IC Week: Carlisle Levine on Finding Community as an Independent Evaluator

Hello! I’m Carlisle Levine, an independent evaluator specializing in organizational and advocacy evaluation, evaluation systems and evaluation capacity building. Having worked for international non-governmental organizations and the U.S. government, I am relatively new to consulting. One of my biggest concerns in making the shift was finding community.

Lessons Learned: The Importance of Community

Very quickly as an independent evaluator, I was reminded of the value of community.

  • I believe I produce my best work when I can think it through with respected colleagues.
  • I need colleagues when my projects ask for skills, experience and access beyond my own, or when I have more work than I can do alone.
  • Colleagues can also connect me to new projects.

In my experience, building community is a time investment. The rewards are undertaking bigger projects, benefiting from peer learning, and producing more creative and higher quality work.

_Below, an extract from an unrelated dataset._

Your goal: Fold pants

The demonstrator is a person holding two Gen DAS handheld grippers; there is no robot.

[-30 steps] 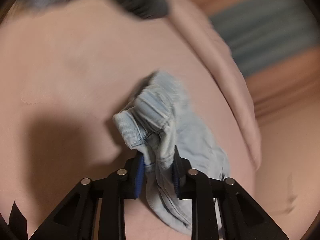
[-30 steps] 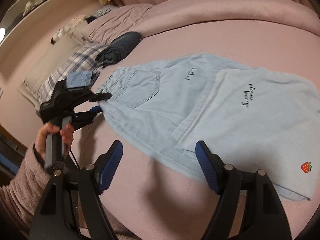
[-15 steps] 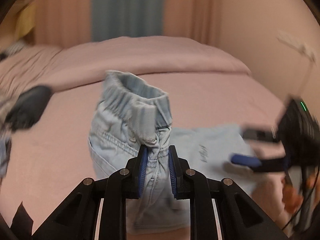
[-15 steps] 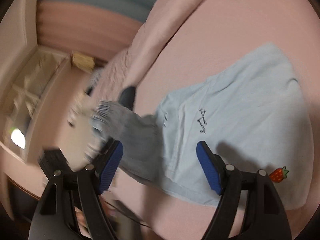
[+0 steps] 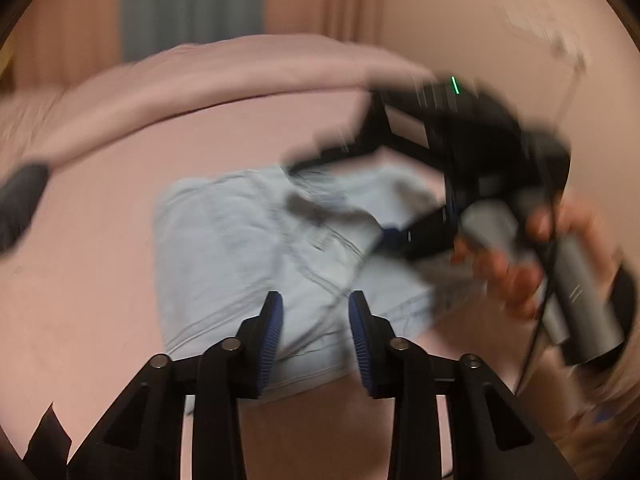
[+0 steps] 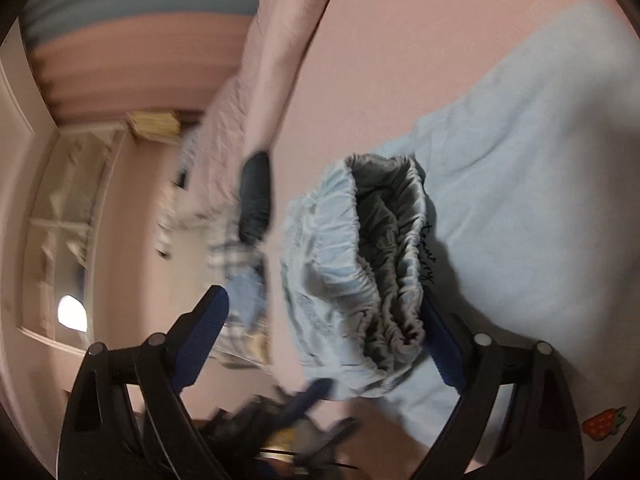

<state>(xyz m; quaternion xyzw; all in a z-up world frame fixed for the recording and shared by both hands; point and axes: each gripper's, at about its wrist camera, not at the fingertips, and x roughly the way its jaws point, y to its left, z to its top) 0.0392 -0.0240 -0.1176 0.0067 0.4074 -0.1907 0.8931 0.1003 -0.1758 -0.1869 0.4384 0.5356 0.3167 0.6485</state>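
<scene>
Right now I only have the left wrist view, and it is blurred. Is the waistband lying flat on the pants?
Observer: No. In the right wrist view the elastic waistband is bunched up with its mouth gaping, on top of the pants.
Operator: Where is the right hand-held gripper against it?
Observer: The right hand-held gripper has the waistband between its fingers, close to one side. Its jaws are opening, and I see no pinch.
Operator: Any landmark for the hem end?
Observer: A red strawberry patch shows on the cloth near one edge, away from the waistband.
</scene>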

Hot Tip: Finding Community

To establish community, I have used various strategies:

  • Reaching out to former colleagues and their colleagues;
  • Relying on AEA links and also on my local affiliate; and
  • Remaining active in professional networks relevant to my work.

Rad Resources: For some projects, I have partnered with evaluators working in countries where a project has taken place. To identify potential teammates, in addition to tapping personal networks, I have used resources such as the MandENews listserv and the website for the International Organization for Cooperation in Evaluation (IOCE), which provides contact information for national and regional evaluation associations.

Lessons Learned: Building Collaborative Working Relationships

I have found that most critical to successful collaboration is trust, based on shared values and similar commitments to producing quality work in a timely fashion. It requires sensitivity to time availability and financial needs. It is guided by clear scopes of work and reinforced by good communication. Agreeing to no surprises proves to be a helpful principle.

Hot Tips: There are a number of ways I have developed collaborative working relationships.

  • I start with a conversation about work experience, interests and styles.
  • Colleagues and I have reviewed each other’s work and provided input to questions raised.
  • With some colleagues, I have undertaken small projects that can test our collaborative relationship. These can be good foundations for future work together. If not, much has been learned and little lost.
  • With all collaborative relationships, and especially with new ones, I budget ample time for communication to ensure that we remain on the same page.

Rad Resource: Stephen Maack and Jan Upton wrote a helpful article, Collaborative relationships in evaluation consulting. My experience, described above, echoed their findings.

The American Evaluation Association is celebrating IC TIG Week with our colleagues in the Independent Consulting Topical Interest Group. The contributions all this week to aea365 come from our IC TIG members. Do you have questions, concerns, kudos, or content to extend this aea365 contribution? Please add them in the comments section for this post on the aea365 webpage so that we may enrich our community of practice. Would you like to submit an aea365 Tip? Please send a note of interest to aea365@eval.org. aea365 is sponsored by the American Evaluation Association and provides a Tip-a-Day by and for evaluators.

1 thought on “IC Week: Carlisle Levine on Finding Community as an Independent Evaluator”

  1. I have been taken with the idea of community recently and see evaluation/assessment as tools that help build community with stakeholders. By doing evaluation, we help place/define/translate our programs and projects into terms our community understands and values. Evaluation takes our efforts and impacts bridges those to the expectations and needs of the community of stakeholders we are a part of. I am beginning to think in terms of a “community of assessment/evaluation” instead of a “culture” as it seems more inclusive of those we are trying to serve.